■ **WHAT IS REQUIRED**
Transcribe, word for word and without additions, each line below from the one containing "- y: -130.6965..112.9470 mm" through the one containing "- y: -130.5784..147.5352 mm", both ends included.

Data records
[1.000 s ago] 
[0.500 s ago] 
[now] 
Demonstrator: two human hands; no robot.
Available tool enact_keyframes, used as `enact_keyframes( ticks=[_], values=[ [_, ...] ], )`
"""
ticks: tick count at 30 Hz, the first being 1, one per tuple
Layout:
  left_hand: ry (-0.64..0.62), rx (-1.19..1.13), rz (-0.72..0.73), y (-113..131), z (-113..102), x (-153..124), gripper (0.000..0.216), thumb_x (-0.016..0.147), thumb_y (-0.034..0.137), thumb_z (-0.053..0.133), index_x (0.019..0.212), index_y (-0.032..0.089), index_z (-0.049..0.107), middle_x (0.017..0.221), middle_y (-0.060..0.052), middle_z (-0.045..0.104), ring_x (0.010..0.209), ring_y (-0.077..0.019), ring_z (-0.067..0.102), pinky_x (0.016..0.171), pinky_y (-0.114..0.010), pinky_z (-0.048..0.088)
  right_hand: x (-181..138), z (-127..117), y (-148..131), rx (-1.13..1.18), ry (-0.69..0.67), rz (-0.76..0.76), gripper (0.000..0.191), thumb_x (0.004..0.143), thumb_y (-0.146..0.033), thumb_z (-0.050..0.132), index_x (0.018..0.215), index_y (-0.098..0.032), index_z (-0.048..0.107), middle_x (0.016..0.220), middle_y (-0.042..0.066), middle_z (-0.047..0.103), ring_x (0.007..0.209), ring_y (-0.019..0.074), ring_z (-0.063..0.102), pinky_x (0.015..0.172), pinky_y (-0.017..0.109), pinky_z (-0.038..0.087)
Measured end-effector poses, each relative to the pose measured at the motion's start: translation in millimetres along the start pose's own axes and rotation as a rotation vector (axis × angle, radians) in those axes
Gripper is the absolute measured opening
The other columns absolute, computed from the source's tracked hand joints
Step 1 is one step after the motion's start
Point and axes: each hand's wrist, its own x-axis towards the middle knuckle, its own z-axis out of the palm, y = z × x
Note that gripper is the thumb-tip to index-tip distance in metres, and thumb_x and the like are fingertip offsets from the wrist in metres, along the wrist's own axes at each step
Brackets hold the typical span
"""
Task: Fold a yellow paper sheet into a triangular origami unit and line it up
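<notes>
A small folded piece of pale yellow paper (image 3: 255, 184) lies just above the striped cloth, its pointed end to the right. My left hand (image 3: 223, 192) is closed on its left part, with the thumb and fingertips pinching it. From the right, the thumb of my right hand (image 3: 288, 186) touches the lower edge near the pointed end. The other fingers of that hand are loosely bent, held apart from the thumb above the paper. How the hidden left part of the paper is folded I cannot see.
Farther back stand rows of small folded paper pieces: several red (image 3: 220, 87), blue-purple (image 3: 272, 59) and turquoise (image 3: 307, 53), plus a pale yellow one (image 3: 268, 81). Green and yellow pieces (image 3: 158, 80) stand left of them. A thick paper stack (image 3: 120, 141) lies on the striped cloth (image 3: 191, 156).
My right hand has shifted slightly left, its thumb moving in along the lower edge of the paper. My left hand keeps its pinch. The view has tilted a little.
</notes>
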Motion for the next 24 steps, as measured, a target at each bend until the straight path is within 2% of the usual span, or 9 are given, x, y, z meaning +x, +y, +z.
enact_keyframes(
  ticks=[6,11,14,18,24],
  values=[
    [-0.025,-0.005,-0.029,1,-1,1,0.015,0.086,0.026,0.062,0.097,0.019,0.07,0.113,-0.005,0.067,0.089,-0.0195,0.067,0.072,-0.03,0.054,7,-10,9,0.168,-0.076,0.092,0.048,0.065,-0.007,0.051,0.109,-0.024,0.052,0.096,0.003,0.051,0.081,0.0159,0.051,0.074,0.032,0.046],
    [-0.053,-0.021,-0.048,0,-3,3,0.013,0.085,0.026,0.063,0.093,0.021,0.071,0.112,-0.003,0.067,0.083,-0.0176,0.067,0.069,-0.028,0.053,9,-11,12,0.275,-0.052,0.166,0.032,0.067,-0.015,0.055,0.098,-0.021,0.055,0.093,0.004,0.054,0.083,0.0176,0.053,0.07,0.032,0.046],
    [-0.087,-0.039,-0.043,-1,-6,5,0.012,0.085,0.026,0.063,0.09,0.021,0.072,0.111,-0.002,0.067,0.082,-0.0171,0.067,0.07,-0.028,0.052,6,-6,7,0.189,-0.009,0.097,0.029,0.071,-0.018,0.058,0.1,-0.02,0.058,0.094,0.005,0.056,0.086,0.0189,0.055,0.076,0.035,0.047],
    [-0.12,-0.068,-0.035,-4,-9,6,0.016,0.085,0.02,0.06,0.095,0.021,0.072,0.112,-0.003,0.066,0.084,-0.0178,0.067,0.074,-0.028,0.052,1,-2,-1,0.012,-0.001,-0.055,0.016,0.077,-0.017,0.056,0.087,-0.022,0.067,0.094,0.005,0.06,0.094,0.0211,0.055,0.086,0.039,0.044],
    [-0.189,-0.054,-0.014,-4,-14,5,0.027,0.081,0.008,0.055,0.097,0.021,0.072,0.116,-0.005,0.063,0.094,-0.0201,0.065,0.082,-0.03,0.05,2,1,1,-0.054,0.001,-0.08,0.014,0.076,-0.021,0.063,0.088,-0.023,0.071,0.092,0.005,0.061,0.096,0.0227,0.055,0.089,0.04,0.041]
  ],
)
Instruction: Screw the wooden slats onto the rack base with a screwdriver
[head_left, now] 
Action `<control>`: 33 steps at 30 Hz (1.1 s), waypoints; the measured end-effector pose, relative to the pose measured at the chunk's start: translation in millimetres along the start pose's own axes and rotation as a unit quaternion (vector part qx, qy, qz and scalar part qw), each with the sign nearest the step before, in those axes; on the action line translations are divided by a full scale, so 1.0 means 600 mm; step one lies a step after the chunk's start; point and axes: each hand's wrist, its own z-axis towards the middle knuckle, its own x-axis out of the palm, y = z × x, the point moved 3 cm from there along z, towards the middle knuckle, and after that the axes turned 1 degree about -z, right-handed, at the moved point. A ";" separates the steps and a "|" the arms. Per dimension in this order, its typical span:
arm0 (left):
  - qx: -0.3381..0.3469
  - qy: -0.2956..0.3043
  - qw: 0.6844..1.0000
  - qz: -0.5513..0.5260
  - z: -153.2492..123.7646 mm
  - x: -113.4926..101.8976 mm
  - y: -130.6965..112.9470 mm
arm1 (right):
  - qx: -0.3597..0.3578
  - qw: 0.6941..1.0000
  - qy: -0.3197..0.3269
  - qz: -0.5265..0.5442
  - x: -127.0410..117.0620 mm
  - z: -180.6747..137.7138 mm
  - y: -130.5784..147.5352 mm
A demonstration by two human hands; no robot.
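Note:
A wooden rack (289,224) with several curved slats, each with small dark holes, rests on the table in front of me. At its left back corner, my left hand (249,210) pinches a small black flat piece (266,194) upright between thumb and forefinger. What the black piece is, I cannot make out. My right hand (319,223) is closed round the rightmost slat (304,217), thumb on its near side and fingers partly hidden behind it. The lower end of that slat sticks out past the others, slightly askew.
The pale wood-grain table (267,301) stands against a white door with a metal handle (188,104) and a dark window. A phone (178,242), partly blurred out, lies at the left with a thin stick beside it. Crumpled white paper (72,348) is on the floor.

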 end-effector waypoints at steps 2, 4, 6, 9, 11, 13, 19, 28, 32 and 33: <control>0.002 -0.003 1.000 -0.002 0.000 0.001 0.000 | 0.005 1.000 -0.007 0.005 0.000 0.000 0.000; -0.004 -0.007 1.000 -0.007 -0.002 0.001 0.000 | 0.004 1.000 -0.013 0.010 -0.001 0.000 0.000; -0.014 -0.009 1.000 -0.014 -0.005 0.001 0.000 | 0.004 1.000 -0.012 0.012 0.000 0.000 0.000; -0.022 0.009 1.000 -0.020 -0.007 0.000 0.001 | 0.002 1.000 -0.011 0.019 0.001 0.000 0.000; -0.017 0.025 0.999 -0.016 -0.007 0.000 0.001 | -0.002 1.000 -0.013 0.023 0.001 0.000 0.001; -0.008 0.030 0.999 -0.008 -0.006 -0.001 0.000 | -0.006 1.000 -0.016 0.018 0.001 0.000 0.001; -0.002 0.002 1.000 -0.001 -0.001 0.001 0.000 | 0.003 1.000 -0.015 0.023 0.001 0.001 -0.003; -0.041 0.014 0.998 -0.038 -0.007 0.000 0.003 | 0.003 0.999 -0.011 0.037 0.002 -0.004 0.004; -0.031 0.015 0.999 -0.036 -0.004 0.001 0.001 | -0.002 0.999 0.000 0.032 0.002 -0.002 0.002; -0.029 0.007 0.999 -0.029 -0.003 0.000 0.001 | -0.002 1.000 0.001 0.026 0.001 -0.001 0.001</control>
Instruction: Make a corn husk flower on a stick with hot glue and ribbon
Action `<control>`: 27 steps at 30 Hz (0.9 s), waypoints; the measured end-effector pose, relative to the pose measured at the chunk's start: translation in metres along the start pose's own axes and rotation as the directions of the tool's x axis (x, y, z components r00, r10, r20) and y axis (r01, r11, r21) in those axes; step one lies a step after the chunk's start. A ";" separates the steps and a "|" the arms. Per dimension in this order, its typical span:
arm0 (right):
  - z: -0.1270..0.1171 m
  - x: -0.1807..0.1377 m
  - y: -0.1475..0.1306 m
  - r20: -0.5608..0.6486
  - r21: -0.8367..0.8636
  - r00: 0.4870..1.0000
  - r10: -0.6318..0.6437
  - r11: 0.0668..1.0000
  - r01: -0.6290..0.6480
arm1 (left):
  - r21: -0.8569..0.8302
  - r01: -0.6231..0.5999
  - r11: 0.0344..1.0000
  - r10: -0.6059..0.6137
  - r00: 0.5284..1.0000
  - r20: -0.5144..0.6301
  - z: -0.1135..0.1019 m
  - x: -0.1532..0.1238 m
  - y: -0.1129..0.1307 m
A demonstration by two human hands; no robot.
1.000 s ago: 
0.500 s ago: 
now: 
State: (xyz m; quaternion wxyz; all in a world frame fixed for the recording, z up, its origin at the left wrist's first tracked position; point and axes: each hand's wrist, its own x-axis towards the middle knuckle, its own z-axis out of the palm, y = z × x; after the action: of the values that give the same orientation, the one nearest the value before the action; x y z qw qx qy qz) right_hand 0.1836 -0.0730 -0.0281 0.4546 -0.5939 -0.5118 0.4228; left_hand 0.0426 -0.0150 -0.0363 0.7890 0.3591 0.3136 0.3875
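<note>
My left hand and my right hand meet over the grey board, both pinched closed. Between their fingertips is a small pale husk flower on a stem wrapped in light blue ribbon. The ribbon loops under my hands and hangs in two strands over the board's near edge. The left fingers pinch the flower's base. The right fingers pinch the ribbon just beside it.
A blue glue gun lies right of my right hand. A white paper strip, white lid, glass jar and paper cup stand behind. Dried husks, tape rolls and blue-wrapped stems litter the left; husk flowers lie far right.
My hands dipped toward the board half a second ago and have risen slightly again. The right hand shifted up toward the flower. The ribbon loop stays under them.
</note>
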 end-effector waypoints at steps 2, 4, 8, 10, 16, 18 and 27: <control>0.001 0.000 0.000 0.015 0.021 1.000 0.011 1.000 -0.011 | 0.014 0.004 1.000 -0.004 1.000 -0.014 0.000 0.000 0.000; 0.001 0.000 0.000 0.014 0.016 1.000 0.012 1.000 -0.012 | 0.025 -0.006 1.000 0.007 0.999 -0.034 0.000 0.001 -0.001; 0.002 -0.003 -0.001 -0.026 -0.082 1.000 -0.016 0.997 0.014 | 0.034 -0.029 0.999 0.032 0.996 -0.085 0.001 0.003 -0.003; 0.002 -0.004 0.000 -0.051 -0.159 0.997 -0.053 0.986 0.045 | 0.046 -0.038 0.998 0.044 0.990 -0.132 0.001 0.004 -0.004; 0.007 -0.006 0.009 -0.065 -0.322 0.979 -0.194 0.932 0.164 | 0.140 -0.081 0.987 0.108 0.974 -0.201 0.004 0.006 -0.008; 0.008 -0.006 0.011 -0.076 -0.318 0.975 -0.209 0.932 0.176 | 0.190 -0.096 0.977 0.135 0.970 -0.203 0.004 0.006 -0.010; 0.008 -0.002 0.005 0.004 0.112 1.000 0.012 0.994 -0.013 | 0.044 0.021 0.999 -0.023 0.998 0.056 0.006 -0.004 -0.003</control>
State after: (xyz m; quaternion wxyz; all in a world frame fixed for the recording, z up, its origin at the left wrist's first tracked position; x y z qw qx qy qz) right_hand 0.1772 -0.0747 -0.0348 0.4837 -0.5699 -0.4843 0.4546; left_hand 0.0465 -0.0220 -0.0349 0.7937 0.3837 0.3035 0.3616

■ **ANSWER SECTION**
  - y: -130.6965..112.9470 mm
arm1 (right):
  - qx: -0.3597..0.3578
  - qw: 0.6941..1.0000
  - qy: -0.3197..0.3269
  - qz: -0.5265..0.5442
  - x: -127.0410..117.0620 mm
  - z: -180.6747..137.7138 mm
  - y: -130.5784..147.5352 mm

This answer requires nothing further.